Multicore Programming Frameworks
Motivation
The shift to universal parallelism has dramatically increased the complexity of developing software that can exploit modern hardware efficiently. These difficulties arise from the need to leverage parallel hardware through explicit program concurrency, but are often most apparent in the resulting need to minimize communications by managing memory system and network usage. Unfortunately today's programming methodologies do a very poor job of both exposing optimization costs and opportunities to the programmer. The result is a severe lack of performance portability, which both increases the cost of software development and prevents existing software from leveraging emerging hardware to its fullest.
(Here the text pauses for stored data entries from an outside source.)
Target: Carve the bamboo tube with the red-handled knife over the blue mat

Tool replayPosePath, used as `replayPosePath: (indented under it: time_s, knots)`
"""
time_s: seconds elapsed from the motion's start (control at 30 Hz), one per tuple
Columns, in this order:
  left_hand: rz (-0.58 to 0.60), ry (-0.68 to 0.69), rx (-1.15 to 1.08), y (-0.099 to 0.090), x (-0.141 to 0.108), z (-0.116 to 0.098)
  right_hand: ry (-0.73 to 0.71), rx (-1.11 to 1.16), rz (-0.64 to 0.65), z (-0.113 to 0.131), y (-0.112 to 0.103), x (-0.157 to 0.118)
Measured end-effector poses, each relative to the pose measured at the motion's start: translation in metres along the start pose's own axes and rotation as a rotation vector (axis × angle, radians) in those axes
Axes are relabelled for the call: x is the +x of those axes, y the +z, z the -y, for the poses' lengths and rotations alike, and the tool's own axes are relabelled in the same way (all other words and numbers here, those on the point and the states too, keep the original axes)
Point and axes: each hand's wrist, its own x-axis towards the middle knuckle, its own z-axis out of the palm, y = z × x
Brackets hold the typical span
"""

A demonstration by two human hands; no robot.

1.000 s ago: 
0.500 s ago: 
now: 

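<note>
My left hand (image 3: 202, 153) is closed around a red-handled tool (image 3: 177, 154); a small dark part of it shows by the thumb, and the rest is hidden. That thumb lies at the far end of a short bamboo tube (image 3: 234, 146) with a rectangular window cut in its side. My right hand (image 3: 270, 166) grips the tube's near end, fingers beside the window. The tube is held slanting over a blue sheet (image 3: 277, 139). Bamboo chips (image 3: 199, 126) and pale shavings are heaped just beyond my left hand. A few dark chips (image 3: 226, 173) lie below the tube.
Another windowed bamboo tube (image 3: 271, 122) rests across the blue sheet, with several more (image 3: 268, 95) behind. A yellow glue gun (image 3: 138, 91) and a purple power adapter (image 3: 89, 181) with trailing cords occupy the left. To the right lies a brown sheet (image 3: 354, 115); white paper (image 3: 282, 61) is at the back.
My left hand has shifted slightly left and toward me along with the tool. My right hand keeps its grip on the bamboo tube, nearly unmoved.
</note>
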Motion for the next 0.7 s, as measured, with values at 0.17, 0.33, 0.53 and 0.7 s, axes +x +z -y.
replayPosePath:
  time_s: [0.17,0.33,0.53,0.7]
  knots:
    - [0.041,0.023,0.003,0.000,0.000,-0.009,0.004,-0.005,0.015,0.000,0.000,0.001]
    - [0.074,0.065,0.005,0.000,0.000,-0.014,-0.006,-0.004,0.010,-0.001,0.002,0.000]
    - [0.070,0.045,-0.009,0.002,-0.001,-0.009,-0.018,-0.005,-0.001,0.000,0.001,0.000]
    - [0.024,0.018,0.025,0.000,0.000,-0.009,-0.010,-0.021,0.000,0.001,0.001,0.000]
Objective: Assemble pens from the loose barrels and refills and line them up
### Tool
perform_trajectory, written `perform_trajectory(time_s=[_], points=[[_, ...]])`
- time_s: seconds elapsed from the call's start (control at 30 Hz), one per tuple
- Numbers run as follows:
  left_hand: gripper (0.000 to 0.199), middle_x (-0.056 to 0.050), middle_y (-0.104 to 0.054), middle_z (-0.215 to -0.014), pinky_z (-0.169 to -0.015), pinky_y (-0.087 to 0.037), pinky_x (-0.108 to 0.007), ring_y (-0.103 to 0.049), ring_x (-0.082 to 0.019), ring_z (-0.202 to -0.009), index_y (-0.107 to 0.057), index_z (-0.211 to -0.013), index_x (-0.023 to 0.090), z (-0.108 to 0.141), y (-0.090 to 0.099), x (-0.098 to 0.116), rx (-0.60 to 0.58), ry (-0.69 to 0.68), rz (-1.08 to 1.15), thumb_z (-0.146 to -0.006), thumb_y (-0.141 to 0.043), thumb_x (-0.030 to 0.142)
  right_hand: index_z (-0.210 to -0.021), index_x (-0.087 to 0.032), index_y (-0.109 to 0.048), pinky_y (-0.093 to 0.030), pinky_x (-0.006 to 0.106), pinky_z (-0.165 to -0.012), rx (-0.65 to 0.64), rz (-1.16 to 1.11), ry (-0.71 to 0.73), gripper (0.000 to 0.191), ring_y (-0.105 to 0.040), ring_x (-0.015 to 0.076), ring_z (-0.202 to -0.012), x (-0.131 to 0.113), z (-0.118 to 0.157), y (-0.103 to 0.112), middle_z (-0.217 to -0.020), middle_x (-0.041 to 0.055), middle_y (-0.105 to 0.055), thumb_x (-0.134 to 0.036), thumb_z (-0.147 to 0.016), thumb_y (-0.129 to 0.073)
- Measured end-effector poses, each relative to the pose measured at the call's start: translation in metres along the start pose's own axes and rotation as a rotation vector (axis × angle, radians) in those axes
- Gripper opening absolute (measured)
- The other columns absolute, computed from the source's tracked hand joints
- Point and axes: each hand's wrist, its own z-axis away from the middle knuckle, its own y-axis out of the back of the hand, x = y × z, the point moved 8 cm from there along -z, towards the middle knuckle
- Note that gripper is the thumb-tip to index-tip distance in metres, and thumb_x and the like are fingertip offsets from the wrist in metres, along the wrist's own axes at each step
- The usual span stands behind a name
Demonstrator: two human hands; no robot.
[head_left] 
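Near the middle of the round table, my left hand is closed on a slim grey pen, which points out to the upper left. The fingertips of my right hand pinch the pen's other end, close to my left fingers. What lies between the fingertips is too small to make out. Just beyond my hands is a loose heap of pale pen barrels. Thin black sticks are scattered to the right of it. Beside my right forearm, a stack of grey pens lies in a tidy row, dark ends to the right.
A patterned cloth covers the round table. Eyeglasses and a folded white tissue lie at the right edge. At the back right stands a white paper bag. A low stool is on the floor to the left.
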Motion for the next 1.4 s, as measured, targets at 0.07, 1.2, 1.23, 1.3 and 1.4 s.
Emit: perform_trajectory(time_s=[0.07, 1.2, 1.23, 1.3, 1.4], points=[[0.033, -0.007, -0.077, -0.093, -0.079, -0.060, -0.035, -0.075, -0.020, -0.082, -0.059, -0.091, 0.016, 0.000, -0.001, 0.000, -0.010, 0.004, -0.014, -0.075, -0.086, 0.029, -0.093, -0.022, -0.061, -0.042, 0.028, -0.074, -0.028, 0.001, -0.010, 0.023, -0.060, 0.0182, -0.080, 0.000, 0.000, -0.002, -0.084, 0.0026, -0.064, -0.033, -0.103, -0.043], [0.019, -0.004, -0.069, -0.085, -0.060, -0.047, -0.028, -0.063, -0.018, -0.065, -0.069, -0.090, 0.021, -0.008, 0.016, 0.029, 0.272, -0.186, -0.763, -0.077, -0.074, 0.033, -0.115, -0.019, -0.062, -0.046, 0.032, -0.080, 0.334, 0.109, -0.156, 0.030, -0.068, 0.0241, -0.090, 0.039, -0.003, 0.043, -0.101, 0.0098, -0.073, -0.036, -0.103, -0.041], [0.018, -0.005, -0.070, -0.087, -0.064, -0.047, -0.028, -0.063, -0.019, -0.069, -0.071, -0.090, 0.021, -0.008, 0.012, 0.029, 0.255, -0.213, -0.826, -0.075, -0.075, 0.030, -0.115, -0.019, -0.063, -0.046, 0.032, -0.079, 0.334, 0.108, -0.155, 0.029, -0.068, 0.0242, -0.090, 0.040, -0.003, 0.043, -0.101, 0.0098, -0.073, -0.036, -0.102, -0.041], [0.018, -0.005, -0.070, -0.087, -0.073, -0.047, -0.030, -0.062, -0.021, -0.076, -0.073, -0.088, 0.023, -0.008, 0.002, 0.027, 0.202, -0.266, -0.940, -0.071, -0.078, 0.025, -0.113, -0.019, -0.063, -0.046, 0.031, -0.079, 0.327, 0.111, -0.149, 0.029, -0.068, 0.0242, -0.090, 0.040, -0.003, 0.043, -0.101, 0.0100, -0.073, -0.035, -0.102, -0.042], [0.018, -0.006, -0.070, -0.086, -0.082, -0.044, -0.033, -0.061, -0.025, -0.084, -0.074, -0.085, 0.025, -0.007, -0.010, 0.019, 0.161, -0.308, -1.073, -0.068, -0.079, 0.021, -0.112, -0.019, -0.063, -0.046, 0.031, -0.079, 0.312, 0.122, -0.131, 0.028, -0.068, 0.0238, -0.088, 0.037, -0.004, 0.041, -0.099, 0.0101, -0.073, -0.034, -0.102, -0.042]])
The goal of this project is to develop programming frameworks that can overcome this hurdle by leveraging the domain-specific high-level application information available from the programmer and a detailed knowledge of the hardware. By combining this information we will be able to provide performance portability and efficient development through a combination of improved programmability and optimization.
Long Term Goals
- Understand the interactions between programming models, application domains, and hardware.
- Build frameworks for providing performance portability and efficient implementation of real-world applications.
- Investigate how to leverage high-level program information for optimizing parallelization and communication.
Expected Results
- Develop a suite of benchmarks across a range of programming models to enable comparisons of ease of implementation and optimization.
- Build an efficient, performance-portable framework for solving PDEs using radial basis function approximation methods.
- Develop a task-based framework to leverage high-level program structure to optimize parallelism and data movement.
- Leverage runtime hardware performance information in a task-based programming framework to efficiently create and manage tasks.
- Demonstrate optimization of regular (data-parallel, static) and irregular (data-dependent, runtime) application parallelism.
Approach
Our approach to investigating programming frameworks is highly application-centric and aims to identify the key issues in developing and optimizing performance portable applications.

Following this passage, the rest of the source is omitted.